INSTRUCTIONS TO FOLLOW: Please copy, exactly as they appear below, the lines from the one containing "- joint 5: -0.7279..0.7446" through the one containing "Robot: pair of".

SOURCE MATERIAL:

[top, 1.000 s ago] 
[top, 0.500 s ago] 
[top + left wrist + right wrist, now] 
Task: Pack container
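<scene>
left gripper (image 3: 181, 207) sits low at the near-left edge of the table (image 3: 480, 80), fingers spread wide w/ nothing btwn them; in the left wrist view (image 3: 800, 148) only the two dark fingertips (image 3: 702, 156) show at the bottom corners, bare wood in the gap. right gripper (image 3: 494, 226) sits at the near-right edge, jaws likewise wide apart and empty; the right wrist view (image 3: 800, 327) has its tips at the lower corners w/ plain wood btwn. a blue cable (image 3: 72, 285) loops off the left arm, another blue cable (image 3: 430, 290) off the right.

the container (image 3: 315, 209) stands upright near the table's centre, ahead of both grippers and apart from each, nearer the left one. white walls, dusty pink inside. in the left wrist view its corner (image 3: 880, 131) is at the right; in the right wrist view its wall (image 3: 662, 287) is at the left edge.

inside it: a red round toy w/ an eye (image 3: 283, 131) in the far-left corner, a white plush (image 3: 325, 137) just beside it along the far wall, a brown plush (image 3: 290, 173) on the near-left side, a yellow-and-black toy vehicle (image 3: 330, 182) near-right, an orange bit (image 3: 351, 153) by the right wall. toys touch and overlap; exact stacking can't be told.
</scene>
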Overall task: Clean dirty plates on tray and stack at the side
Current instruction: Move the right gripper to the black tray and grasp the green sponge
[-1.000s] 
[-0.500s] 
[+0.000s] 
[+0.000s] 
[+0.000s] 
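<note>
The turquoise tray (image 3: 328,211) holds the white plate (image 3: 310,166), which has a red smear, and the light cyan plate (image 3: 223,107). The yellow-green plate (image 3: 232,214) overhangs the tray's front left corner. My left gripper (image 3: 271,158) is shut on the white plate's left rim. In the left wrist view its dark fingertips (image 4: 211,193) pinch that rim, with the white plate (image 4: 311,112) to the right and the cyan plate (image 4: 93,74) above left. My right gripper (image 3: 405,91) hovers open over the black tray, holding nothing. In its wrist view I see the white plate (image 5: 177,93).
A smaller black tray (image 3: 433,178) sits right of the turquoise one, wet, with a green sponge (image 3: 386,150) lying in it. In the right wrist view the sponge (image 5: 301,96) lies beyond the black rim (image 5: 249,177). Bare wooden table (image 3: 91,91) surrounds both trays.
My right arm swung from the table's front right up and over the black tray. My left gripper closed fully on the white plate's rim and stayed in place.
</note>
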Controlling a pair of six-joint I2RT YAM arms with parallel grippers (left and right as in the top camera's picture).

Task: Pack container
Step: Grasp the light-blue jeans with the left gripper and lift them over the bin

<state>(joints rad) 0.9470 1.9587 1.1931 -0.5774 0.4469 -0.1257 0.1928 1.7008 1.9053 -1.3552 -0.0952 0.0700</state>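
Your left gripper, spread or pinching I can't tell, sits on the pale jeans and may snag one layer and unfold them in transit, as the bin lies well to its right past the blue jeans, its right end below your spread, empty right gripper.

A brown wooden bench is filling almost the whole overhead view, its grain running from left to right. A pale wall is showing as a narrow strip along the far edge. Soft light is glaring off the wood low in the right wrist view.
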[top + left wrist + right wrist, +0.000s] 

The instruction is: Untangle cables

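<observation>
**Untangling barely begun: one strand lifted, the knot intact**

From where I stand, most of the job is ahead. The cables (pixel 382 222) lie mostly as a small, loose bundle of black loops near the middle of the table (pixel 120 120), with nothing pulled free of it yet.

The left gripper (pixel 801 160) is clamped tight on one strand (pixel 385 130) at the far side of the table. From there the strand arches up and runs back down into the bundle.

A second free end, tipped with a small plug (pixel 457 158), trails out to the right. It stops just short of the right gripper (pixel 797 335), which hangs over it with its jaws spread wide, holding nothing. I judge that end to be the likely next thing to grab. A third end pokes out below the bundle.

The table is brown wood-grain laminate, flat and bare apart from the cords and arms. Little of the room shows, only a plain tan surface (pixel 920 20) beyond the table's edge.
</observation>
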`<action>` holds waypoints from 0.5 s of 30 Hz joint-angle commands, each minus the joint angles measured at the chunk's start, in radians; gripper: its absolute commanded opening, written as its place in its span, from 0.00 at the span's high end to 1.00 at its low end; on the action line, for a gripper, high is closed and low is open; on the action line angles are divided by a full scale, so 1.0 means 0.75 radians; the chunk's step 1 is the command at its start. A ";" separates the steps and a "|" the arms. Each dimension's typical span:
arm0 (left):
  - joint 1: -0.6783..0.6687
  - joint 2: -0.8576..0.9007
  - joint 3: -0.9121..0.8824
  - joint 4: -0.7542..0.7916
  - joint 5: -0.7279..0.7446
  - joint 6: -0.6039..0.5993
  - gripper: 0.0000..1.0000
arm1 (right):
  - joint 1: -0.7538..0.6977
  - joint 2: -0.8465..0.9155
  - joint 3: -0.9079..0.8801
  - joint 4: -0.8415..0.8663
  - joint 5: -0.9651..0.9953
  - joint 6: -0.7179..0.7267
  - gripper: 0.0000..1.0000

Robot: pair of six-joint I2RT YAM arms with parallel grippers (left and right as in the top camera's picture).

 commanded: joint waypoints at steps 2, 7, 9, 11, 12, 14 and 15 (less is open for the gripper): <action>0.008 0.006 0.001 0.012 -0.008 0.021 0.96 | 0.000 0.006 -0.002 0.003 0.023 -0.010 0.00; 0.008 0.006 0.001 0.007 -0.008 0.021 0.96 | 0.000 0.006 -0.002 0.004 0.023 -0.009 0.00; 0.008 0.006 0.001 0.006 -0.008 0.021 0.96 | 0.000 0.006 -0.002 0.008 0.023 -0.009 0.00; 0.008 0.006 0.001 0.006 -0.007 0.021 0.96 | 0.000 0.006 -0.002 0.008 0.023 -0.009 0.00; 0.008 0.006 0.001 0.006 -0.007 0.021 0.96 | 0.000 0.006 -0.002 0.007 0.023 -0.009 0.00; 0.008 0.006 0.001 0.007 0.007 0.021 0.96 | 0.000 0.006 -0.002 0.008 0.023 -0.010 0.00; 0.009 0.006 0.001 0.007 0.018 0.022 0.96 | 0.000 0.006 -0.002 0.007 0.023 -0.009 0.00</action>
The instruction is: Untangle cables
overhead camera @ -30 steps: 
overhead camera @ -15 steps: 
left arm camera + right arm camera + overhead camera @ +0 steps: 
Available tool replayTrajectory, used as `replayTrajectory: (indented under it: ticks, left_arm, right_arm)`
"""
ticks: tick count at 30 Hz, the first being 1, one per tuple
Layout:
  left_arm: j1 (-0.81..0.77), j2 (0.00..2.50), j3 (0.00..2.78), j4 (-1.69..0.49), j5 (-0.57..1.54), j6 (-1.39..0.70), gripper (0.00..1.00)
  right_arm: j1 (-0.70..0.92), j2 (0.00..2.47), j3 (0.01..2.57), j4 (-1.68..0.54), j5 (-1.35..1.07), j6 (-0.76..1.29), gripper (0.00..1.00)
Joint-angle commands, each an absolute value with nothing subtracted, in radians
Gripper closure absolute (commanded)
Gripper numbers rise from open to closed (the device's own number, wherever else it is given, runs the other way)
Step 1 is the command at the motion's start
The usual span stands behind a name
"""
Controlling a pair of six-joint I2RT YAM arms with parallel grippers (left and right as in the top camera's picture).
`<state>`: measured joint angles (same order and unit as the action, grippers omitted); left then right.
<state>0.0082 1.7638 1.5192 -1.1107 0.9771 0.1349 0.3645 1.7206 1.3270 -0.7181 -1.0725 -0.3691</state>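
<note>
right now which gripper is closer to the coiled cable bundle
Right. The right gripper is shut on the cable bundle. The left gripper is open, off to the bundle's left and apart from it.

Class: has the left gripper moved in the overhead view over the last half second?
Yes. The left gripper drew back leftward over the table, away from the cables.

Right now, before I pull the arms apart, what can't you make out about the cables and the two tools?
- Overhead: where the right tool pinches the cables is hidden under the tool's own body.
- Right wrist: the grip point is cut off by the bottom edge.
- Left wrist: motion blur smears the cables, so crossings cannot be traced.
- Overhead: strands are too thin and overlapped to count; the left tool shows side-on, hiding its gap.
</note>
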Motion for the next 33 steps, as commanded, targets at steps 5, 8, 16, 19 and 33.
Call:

ANSWER TO THIS TASK:
  - joint 5: -0.7279..0.7446
  - joint 6: -0.6039..0.5993
  - gripper: 0.0000..1.0000
arm1 (right):
  - joint 1: -0.7538..0.6977
  - joint 2: -0.8465..0.9155
  - joint 3: -0.9079..0.8801
  - joint 4: -0.8415..0.8663
  - joint 5: -0.9651..0.9953
  - joint 6: -0.7179..0.7267
  - gripper: 0.0000..1.0000

Robot: pair of six-joint I2RT YAM arms with parallel grippers (left and right as in the top camera's picture).

No more output will be given for this exercise.